Published online Aug 7, 2013. doi: 10.3748/wjg.v19.i29.4818
Revised: April 17, 2013
Accepted: May 8, 2013
Published online: August 7, 2013
Processing time: 176 Days and 9.6 Hours
Intrahepatic endometriosis is one of the rarest forms of atypical endometriosis; only eighteen cases have been reported in the English literature. We describe the case of a 32-year-old woman, who presented with persistent, non-cyclical upper right quadrant abdominal pain, a central liver cyst, and no history of endometriosis. Three years previous, she was diagnosed with an intrahepatic cyst. The lesion progressed and two laparoscopic deroofing-operations were performed, yet the diagnosis of intrahepatic endometriosis was never reached. She presented in our clinic with further progress of the cyst as well as obstruction of the intrahepatic biliary system. The magnetic resonance imaging showed a 9.5 cm × 12 cm, lobulated intrahepatic cyst. We performed an ultrasonic pericystectomy. Immunostaining confirmed intrahepatic endometriosis. Only one of the previously described eighteen patients with intrahepatic endometriosis presented with cyclical pain in the upper right abdominal quadrant accompanying menstruation. This lack of a “typical” clinic makes it challenging to diagnose extragonadal endometriosis without histopathology. A previous history of endometriosis was described in only twelve cases, thus the diagnosis of this condition should not be limited to patients with a known history of endometriosis. Six of 18 patients were postmenopausal, demonstrating this condition is not limited to women of reproductive age. A preoperative diagnosis was only reached in seven of the previously described cases, highlighting the importance of preoperative biopsies. Yet due to the potential adverse effects, a transhepatic biopsy must be discussed individually. Although rare, intrahepatic endometriosis should always be considered as a differential diagnosis in women with recurrent hepatic cysts, regardless of age or previous medical history. In such cases, histology is essential and a pericystectomy should be performed as standard of care.

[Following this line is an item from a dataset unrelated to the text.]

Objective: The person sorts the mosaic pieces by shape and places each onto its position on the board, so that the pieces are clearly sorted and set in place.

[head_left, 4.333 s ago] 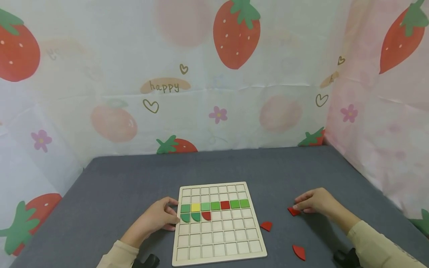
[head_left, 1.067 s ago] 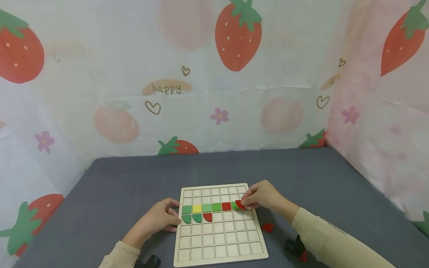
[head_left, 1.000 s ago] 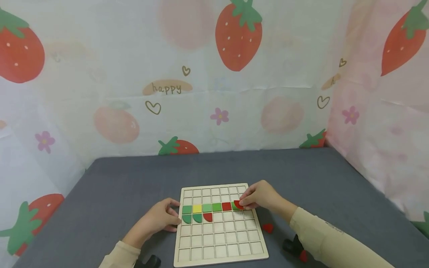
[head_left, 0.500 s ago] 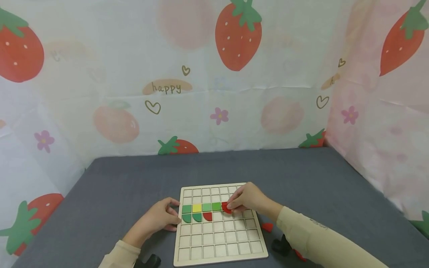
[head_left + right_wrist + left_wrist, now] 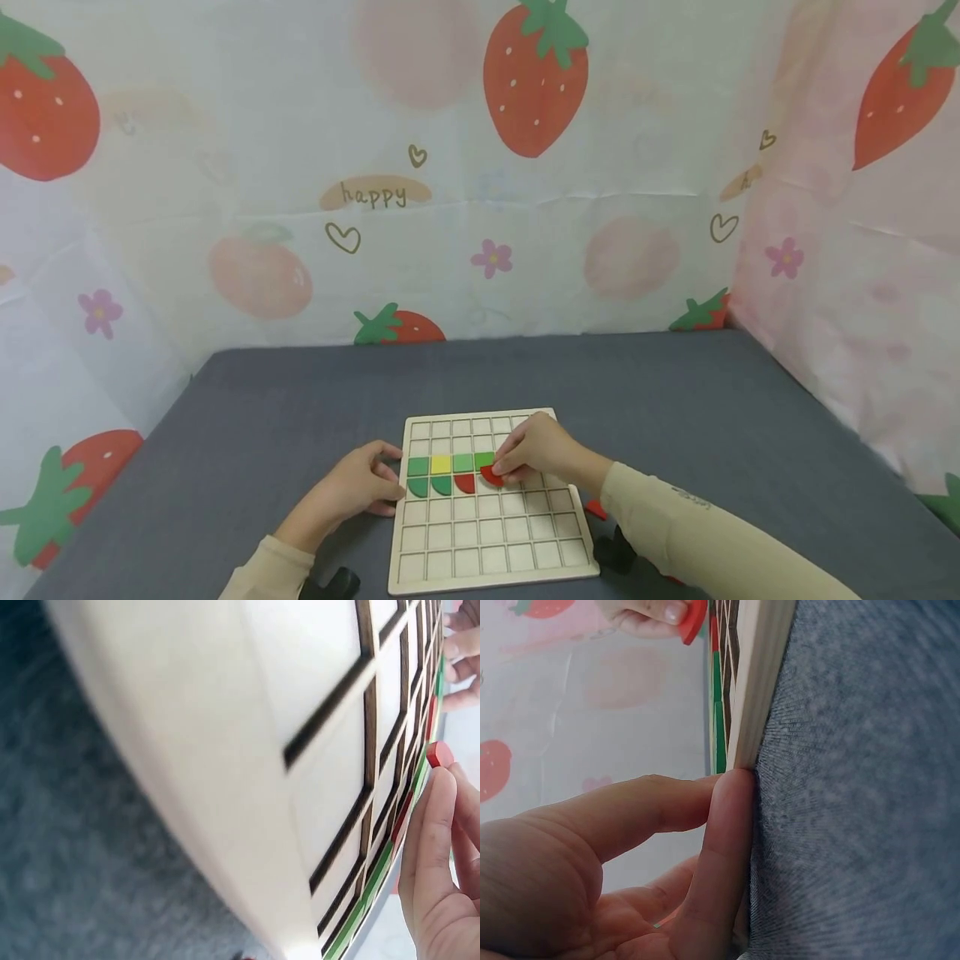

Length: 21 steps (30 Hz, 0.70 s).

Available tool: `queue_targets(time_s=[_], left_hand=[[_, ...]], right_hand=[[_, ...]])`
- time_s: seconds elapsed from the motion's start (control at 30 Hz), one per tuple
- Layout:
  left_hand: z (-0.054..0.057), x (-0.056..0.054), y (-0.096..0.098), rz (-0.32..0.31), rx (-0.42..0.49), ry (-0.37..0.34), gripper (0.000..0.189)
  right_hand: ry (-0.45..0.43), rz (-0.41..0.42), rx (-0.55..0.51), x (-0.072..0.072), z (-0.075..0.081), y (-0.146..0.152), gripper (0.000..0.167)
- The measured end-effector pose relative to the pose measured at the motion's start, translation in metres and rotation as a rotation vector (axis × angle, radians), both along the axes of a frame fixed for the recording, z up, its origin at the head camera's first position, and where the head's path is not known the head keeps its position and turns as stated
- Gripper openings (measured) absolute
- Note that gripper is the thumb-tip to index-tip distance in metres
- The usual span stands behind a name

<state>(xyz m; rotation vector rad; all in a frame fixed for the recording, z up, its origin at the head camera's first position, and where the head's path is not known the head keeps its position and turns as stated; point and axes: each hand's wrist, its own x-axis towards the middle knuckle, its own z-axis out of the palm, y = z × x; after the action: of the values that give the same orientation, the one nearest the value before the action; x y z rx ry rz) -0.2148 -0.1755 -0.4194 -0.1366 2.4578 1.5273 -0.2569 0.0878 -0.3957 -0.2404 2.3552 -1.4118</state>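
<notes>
A pale wooden grid board (image 5: 491, 533) lies on the table. Its third row holds green square tiles (image 5: 417, 467) and a yellow one (image 5: 441, 465); below are two green quarter-circles (image 5: 442, 486) and a red quarter-circle (image 5: 465, 483). My right hand (image 5: 546, 450) pinches another red quarter-circle tile (image 5: 491, 477) between thumb and fingers, just right of that red one, close over the board. This hand hides the third row's right part. My left hand (image 5: 356, 483) rests its fingertips against the board's left edge; the left wrist view shows a fingertip (image 5: 735, 795) pressed to its side.
Right of the board a red piece (image 5: 596, 509) lies on the grey table cloth (image 5: 315, 400), partly behind my sleeve. Another red piece is almost wholly covered by the arm. Black wrist devices (image 5: 615, 552) sit under both forearms. A strawberry-print curtain (image 5: 525, 292) borders the table's back.
Earlier my right hand was picking up a red quarter-circle from the table on the right. It has carried it leftward over the board to the fourth row. The left hand stays put.
</notes>
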Motion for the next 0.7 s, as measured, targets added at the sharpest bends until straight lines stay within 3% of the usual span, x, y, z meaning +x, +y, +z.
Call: queue_targets(time_s=[0.23,0.7], left_hand=[[0.0011,0.0,-0.0001,-0.007,-0.002,-0.001,0.055],[0.0009,-0.0018,0.0003,-0.011,0.004,-0.029,0.055]], right_hand=[[-0.028,-0.026,-0.015,0.0038,-0.0007,-0.0065,0.007],[0.046,-0.022,0.052,0.007,-0.0031,-0.01,0.004]])
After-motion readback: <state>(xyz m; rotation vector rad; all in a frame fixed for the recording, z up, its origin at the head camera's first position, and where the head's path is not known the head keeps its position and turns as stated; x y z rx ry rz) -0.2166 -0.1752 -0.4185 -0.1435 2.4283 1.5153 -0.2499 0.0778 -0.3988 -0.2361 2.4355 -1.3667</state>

Core tip: We describe the case of a 32-year-old woman who presented with non-cyclical upper right quadrant abdominal pain and a central liver cyst. Upon ultrasonic pericystectomy, the patient was diagnosed with intrahepatic endometriosis. The lack of “typical” clinical symptoms makes it challenging to diagnose extragonadal endometriosis without histopathology. Only eighteen cases of intrahepatic endometriosis have been reported in the literature, with only one reporting cyclical pain. Six of the eighteen patients were postmenopausal, and in twelve cases a previous history of endometriosis was described. Intrahepatic endometriosis should always be considered as a differential diagnosis in women of any age.